+++ Recorded data
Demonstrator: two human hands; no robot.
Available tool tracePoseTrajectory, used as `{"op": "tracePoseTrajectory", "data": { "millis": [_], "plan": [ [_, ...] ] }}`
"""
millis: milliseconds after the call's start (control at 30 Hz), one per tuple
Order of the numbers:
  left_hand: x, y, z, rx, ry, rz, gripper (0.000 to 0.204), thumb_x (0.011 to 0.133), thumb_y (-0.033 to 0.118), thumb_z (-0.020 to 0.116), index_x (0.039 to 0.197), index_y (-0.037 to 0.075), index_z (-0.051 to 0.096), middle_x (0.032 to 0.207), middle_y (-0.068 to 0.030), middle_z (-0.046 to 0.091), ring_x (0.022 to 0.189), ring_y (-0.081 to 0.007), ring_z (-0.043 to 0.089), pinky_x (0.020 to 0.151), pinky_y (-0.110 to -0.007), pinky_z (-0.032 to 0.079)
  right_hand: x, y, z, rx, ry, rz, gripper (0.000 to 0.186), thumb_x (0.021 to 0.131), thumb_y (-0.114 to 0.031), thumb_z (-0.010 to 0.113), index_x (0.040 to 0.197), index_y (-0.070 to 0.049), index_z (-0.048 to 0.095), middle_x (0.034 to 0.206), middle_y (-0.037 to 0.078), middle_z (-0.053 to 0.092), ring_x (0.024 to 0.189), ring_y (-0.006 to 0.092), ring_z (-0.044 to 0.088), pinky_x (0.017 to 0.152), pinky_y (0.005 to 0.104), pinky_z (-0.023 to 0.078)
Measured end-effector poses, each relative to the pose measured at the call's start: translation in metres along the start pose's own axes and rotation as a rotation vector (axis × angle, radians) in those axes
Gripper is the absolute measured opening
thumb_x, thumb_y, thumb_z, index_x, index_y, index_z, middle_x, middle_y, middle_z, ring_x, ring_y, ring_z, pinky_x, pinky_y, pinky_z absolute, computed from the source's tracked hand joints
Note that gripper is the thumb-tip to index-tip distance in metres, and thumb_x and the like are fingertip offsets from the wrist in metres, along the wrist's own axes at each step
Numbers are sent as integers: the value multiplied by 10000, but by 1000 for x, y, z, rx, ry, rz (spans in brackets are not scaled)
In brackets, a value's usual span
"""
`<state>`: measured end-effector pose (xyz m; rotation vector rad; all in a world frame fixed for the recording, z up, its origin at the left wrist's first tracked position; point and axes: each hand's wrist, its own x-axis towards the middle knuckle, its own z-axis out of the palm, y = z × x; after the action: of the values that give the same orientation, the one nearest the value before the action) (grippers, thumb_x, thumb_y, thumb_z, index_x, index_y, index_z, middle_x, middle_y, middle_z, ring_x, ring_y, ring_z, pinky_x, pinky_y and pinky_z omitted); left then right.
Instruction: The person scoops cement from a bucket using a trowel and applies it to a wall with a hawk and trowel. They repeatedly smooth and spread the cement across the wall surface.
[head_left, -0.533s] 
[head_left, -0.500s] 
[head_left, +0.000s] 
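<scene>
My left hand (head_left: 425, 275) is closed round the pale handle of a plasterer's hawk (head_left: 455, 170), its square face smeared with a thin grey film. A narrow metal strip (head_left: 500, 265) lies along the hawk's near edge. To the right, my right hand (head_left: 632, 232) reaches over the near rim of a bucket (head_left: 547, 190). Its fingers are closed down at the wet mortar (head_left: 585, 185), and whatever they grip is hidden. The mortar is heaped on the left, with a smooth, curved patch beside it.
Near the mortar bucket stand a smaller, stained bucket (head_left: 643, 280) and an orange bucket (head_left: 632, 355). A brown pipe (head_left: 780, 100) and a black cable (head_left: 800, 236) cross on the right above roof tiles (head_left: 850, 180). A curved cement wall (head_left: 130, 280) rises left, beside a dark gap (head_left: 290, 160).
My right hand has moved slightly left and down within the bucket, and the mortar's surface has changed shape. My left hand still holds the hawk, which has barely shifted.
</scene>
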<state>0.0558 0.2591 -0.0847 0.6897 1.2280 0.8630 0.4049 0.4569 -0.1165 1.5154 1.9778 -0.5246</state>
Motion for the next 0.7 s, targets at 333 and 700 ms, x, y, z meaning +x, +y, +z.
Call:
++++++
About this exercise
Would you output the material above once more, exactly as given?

Answer box
Demonstrator: two human hands; no robot.
Available tool tracePoseTrajectory, used as `{"op": "tracePoseTrajectory", "data": { "millis": [_], "plan": [ [_, ...] ] }}`
"""
millis: milliseconds after the call's start (control at 30 Hz), one per tuple
Order of the numbers:
  left_hand: x, y, z, rx, ry, rz, gripper (0.000 to 0.204), thumb_x (0.011 to 0.133), thumb_y (-0.033 to 0.118), thumb_z (-0.020 to 0.116), index_x (0.039 to 0.197), index_y (-0.037 to 0.075), index_z (-0.051 to 0.096), middle_x (0.032 to 0.207), middle_y (-0.068 to 0.030), middle_z (-0.046 to 0.091), ring_x (0.022 to 0.189), ring_y (-0.081 to 0.007), ring_z (-0.043 to 0.089), pinky_x (0.020 to 0.151), pinky_y (-0.110 to -0.007), pinky_z (-0.032 to 0.079)
  right_hand: x, y, z, rx, ry, rz, gripper (0.000 to 0.186), thumb_x (0.021 to 0.131), thumb_y (-0.114 to 0.031), thumb_z (-0.010 to 0.113), index_x (0.040 to 0.197), index_y (-0.070 to 0.049), index_z (-0.048 to 0.095), middle_x (0.034 to 0.206), middle_y (-0.037 to 0.078), middle_z (-0.053 to 0.092), ring_x (0.024 to 0.189), ring_y (-0.006 to 0.092), ring_z (-0.044 to 0.088), pinky_x (0.017 to 0.152), pinky_y (0.005 to 0.104), pinky_z (-0.023 to 0.078)
Measured end-effector poses, each relative to the pose measured at the call's start: translation in metres along the start pose's own axes and rotation as a rotation vector (axis × angle, radians) in those axes
Gripper is the absolute measured opening
thumb_x, thumb_y, thumb_z, index_x, index_y, index_z, middle_x, middle_y, middle_z, ring_x, ring_y, ring_z, pinky_x, pinky_y, pinky_z absolute, computed from the source's tracked hand joints
Note that gripper is the thumb-tip to index-tip distance in metres, and thumb_x and the like are fingertip offsets from the wrist in metres, along the wrist's own axes at each step
Numbers are sent as integers: the value multiplied by 10000, but by 1000 for x, y, z, rx, ry, rz (spans in brackets are not scaled)
In brackets, a value's usual span
"""
`<state>`: measured end-effector pose (xyz m; rotation vector rad; all in a world frame fixed for the recording, z up, its origin at the left wrist's first tracked position; point and axes: each hand's wrist, its own x-axis towards the middle knuckle, its own z-axis out of the palm, y = z × x; after the action: of the values that give the same orientation, the one nearest the value before the action) (grippers, thumb_x, thumb_y, thumb_z, index_x, index_y, index_z, middle_x, middle_y, middle_z, ring_x, ring_y, ring_z, pinky_x, pinky_y and pinky_z omitted); left then right.
Instruction: The person scoops cement from a bucket using a trowel and applies it to a wall with a hawk and trowel. They repeatedly smooth and spread the cement across the wall surface.
[head_left, -0.533s] 
[head_left, -0.500s] 
[head_left, +0.000s] 
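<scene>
My left hand (head_left: 425, 275) is closed round the pale handle of a plasterer's hawk (head_left: 455, 170), its square face smeared with a thin grey film. A narrow metal strip (head_left: 500, 265) lies along the hawk's near edge. To the right, my right hand (head_left: 632, 232) reaches over the near rim of a bucket (head_left: 547, 190). Its fingers are closed down at the wet mortar (head_left: 585, 185), and whatever they grip is hidden. The mortar is heaped on the left, with a smooth, curved patch beside it.
Near the mortar bucket stand a smaller, stained bucket (head_left: 643, 280) and an orange bucket (head_left: 632, 355). A brown pipe (head_left: 780, 100) and a black cable (head_left: 800, 236) cross on the right above roof tiles (head_left: 850, 180). A curved cement wall (head_left: 130, 280) rises left, beside a dark gap (head_left: 290, 160).
My right hand has moved slightly left and down within the bucket, and the mortar's surface has changed shape. My left hand still holds the hawk, which has barely shifted.
</scene>
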<state>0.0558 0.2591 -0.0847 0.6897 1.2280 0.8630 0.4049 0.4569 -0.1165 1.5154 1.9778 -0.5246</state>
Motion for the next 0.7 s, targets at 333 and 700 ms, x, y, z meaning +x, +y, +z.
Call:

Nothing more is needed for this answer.